Description of the task.
Copy out the entire listing precisely.

*****

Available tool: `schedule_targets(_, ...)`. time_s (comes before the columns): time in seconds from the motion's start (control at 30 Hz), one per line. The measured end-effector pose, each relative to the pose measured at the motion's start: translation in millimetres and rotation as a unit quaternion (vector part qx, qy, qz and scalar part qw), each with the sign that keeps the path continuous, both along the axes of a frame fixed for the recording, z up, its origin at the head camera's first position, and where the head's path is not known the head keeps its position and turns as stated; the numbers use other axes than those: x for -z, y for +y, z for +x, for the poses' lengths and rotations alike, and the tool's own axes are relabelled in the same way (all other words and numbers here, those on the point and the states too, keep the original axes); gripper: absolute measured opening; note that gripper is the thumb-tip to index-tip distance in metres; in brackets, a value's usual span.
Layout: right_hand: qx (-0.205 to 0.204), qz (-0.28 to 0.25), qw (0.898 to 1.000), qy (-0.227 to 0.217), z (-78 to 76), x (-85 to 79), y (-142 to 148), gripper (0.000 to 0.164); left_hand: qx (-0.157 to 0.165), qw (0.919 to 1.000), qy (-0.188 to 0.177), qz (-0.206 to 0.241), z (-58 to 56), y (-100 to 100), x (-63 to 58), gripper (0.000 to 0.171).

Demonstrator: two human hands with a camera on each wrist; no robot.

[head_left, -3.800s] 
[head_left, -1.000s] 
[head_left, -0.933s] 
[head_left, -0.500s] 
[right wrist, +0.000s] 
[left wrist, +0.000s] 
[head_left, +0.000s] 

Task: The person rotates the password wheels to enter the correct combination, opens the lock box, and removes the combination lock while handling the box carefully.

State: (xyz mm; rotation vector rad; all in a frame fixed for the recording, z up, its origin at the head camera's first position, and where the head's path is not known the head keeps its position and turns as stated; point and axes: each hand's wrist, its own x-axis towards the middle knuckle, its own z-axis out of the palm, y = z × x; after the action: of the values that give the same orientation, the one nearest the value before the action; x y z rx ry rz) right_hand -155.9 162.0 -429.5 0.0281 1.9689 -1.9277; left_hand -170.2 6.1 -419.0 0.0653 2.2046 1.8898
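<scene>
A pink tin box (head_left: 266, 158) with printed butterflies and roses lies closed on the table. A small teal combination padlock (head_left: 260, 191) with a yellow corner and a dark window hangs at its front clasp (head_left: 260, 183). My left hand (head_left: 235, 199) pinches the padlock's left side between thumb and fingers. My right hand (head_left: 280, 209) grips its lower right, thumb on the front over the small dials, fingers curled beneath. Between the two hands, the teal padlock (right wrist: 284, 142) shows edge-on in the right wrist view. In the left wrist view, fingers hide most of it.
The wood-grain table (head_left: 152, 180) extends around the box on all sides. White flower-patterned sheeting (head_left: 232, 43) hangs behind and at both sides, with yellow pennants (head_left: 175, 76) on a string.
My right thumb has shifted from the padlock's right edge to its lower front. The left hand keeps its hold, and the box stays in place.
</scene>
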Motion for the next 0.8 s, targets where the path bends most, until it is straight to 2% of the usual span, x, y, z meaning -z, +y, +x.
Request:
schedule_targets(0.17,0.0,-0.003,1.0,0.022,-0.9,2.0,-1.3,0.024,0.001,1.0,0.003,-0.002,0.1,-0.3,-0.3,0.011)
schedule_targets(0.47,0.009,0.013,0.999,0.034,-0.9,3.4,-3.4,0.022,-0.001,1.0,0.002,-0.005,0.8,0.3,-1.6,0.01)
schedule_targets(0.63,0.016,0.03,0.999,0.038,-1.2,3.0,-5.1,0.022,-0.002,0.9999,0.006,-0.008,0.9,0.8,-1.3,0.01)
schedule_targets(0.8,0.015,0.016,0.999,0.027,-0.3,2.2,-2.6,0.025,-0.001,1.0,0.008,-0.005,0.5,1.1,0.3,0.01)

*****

Response to the task.
Available tool: `schedule_targets(_, ...)`. time_s (comes before the columns): time in seconds from the motion's start (control at 30 Hz), one per line. The measured end-effector pose, each relative to the pose measured at the motion's start: translation in millimetres and rotation as a unit quaternion (vector part qx, qy, qz and scalar part qw), each with the sign that keeps the path continuous, both along the axes of a frame fixed for the recording, z up, its origin at the head camera's first position, and where the head's path is not known the head keeps its position and turns as stated; the numbers use other axes than those: x for -z, y for +y, z for +x, for the poses' lengths and rotations alike, and the tool's own axes are relabelled in the same way (all other words and numbers here, those on the point and the states too, keep the original axes); gripper: absolute measured opening; note that gripper is the thumb-tip to index-tip distance in metres; in brackets, a value's usual span.
Layout: right_hand: qx (-0.205 to 0.204), qz (-0.28 to 0.25), qw (0.898 to 1.000), qy (-0.227 to 0.217), z (-78 to 76), x (-85 to 79), y (-142 to 148), gripper (0.000 to 0.164); left_hand: qx (-0.157 to 0.165), qw (0.919 to 1.000), qy (-0.188 to 0.177), qz (-0.206 to 0.241), z (-58 to 56), y (-100 to 100), x (-63 to 58), gripper (0.000 to 0.171).

Demonstrator: two human hands with a camera on each wrist; no robot.

[head_left, -3.800s] 
[head_left, -1.000s] 
[head_left, -0.933s] 
[head_left, -0.500s] 
[right wrist, +0.000s] 
[left wrist, +0.000s] 
[head_left, +0.000s] 

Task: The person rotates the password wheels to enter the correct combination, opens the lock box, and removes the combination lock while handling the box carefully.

State: (xyz mm; rotation vector rad; all in a frame fixed for the recording, z up, its origin at the head camera's first position, and where the head's path is not known the head keeps its position and turns as stated; point and axes: each hand's wrist, its own x-axis towards the middle knuckle, its own z-axis out of the palm, y = z × x; after the action: of the values that give the same orientation, the one nearest the value before the action; x y z rx ry rz) right_hand -155.9 162.0 -429.5 0.0281 1.9689 -1.9277; left_hand -170.2 6.1 -419.0 0.0653 2.2046 1.8898
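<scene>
A pink tin box (head_left: 266, 158) with printed butterflies and roses lies closed on the table. A small teal combination padlock (head_left: 260, 191) with a yellow corner and a dark window hangs at its front clasp (head_left: 260, 183). My left hand (head_left: 235, 199) pinches the padlock's left side between thumb and fingers. My right hand (head_left: 280, 209) grips its lower right, thumb on the front over the small dials, fingers curled beneath. Between the two hands, the teal padlock (right wrist: 284, 142) shows edge-on in the right wrist view. In the left wrist view, fingers hide most of it.
The wood-grain table (head_left: 152, 180) extends around the box on all sides. White flower-patterned sheeting (head_left: 232, 43) hangs behind and at both sides, with yellow pennants (head_left: 175, 76) on a string.
My right thumb has shifted from the padlock's right edge to its lower front. The left hand keeps its hold, and the box stays in place.
</scene>
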Motion for the next 0.8 s, targets where the path bends most, until it is straight to 2% of the usual span, x, y, z meaning -z, +y, +x.
Request:
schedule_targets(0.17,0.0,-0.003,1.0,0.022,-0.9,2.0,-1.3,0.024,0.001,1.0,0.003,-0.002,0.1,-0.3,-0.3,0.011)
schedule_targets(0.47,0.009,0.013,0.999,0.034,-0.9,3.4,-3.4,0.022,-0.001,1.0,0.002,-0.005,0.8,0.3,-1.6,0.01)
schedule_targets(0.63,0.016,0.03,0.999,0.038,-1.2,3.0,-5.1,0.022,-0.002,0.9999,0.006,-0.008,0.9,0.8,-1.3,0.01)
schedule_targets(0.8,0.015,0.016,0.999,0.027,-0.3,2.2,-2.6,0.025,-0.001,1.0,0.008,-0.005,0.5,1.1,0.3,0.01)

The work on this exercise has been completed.